What you are asked to do:
Show each line of the data below in which "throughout" occurs.

Data in this exercise:
..............................

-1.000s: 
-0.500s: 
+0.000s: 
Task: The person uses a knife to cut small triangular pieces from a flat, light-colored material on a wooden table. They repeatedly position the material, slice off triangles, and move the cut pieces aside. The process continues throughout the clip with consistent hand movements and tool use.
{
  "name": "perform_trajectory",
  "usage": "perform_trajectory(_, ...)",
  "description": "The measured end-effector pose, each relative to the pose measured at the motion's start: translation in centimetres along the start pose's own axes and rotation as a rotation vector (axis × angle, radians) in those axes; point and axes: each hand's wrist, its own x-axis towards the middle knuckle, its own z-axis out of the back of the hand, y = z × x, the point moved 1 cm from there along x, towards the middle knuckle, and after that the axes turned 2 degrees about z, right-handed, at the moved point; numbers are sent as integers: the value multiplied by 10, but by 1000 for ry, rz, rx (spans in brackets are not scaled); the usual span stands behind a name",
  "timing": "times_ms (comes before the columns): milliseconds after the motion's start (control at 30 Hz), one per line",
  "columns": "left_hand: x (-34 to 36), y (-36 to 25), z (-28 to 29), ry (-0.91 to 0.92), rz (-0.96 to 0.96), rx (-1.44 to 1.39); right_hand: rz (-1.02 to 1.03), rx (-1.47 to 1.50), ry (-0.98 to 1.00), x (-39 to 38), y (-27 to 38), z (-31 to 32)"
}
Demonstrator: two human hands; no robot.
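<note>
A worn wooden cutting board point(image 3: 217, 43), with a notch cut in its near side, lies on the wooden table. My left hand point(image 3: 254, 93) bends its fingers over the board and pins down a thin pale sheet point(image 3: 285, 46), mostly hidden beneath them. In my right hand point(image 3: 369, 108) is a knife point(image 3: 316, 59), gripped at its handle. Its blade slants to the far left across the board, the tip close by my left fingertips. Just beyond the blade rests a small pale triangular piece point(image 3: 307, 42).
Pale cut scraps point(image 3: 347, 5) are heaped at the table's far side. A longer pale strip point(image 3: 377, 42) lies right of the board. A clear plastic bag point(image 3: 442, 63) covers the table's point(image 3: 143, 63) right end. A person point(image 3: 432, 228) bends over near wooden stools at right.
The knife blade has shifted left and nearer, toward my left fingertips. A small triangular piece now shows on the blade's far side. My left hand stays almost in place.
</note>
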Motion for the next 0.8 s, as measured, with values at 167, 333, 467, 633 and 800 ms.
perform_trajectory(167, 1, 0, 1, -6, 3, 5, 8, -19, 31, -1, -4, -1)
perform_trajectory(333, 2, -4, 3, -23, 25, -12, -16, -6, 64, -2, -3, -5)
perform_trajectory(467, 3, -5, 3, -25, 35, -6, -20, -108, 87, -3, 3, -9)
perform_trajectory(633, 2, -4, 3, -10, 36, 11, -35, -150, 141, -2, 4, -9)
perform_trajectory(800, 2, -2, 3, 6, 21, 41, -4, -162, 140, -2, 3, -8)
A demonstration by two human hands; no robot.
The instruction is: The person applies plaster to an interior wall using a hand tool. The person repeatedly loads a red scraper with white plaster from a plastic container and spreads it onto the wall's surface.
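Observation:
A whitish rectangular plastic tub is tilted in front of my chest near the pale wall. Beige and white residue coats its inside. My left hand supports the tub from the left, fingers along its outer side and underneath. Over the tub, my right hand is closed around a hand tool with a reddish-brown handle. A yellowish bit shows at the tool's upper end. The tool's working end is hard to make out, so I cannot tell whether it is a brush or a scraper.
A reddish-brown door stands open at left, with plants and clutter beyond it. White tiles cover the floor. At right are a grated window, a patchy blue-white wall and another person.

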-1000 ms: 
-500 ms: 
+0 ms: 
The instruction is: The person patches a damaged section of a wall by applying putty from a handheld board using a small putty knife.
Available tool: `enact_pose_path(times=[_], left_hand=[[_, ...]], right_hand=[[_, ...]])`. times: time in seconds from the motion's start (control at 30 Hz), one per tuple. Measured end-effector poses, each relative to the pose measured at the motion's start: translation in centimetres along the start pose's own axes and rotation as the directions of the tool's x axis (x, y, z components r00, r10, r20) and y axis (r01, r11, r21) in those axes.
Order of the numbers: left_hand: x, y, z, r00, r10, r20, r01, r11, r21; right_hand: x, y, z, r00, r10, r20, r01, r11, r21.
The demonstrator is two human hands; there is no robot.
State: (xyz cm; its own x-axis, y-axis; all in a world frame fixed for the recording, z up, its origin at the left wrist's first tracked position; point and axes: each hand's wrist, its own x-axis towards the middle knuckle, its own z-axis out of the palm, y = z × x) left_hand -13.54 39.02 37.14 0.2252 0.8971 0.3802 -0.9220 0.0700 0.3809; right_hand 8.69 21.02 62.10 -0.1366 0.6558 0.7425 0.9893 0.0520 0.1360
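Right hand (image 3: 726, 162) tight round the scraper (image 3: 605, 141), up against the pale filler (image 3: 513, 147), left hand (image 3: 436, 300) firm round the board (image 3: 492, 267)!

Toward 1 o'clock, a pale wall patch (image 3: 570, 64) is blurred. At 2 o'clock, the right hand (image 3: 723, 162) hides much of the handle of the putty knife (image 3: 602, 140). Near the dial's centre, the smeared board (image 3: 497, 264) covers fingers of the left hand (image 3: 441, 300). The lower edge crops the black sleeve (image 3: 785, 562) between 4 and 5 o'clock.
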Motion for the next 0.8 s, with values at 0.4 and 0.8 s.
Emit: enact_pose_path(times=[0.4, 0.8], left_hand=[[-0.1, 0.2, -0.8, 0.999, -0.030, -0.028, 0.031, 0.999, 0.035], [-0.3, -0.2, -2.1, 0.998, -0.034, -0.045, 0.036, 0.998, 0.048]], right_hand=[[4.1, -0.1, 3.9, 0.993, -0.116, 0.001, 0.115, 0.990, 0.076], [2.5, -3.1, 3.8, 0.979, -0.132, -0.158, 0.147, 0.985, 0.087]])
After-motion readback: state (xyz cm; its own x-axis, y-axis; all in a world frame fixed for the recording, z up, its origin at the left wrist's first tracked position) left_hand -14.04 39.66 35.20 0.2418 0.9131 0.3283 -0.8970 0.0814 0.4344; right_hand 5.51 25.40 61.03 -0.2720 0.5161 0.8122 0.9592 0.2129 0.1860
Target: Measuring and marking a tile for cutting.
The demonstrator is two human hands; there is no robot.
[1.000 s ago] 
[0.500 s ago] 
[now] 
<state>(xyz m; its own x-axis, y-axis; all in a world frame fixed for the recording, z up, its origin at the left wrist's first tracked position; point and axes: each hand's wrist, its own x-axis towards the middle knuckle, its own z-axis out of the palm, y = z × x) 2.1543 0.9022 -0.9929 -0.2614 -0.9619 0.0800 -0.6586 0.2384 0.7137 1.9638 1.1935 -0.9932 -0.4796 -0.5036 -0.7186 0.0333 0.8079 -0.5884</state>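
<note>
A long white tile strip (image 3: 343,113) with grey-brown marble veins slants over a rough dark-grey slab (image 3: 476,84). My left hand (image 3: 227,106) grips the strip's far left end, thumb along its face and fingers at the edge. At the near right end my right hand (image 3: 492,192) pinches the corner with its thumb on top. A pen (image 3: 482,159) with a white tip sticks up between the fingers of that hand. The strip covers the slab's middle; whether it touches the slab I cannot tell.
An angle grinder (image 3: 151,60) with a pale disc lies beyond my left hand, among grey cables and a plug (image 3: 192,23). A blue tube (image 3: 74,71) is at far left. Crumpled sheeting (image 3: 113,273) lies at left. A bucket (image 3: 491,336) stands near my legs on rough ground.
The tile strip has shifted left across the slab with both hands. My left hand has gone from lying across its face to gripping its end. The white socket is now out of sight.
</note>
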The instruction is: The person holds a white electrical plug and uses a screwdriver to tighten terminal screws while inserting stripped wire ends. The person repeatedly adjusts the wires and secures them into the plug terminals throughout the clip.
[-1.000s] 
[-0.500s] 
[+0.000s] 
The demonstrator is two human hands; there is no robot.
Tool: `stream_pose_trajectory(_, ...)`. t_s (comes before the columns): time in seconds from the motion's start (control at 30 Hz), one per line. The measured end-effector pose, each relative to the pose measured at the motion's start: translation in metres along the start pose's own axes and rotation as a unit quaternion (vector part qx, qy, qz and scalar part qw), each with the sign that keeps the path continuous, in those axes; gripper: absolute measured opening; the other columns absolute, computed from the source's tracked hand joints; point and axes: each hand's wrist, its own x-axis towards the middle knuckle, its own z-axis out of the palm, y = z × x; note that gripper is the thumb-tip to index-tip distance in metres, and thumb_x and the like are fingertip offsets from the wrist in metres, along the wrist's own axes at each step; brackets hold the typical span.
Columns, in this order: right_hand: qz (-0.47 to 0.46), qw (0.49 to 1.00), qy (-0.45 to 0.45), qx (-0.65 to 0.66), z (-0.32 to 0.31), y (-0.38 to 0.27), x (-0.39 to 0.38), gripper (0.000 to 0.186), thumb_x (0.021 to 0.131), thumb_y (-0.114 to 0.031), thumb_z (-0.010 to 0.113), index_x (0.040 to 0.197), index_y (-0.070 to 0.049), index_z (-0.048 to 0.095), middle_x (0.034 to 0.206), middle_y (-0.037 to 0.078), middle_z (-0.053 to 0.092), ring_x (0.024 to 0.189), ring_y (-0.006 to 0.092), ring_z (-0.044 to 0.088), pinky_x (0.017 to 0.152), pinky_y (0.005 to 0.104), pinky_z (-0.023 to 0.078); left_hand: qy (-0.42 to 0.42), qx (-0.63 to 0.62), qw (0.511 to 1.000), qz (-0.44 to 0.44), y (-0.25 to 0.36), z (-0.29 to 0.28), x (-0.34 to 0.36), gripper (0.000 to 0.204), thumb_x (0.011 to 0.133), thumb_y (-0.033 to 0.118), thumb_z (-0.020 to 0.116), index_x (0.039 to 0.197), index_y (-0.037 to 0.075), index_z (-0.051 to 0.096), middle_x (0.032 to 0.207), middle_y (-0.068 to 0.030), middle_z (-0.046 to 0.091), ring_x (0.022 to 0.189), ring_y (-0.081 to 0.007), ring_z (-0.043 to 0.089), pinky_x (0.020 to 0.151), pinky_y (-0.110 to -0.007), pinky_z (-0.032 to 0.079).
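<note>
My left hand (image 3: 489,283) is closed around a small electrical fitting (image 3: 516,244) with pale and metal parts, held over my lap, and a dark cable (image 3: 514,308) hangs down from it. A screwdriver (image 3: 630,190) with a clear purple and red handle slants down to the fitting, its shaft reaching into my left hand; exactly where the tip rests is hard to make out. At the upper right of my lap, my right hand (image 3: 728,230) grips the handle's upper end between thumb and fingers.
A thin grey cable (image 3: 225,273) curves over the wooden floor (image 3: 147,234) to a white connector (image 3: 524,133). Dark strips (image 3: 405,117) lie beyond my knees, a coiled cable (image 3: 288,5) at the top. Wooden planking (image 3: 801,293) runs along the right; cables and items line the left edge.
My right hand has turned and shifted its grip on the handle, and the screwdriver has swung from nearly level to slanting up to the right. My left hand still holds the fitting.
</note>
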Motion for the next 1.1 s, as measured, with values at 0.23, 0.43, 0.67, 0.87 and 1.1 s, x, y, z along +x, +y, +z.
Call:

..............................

Response to this exercise:
Task: The person uses a knife to cut small triangular pieces from a flat, light-colored material on a wooden table. They repeatedly position the material, slice off triangles, and move the cut pieces aside. The process continues throughout the clip with consistent hand movements and tool use.
The instruction is: The person holds a white electrical plug and uses a screwdriver to tighten terminal screws while inserting stripped wire ends. The person repeatedly adjusts the wires and secures them into the plug terminals throughout the clip.

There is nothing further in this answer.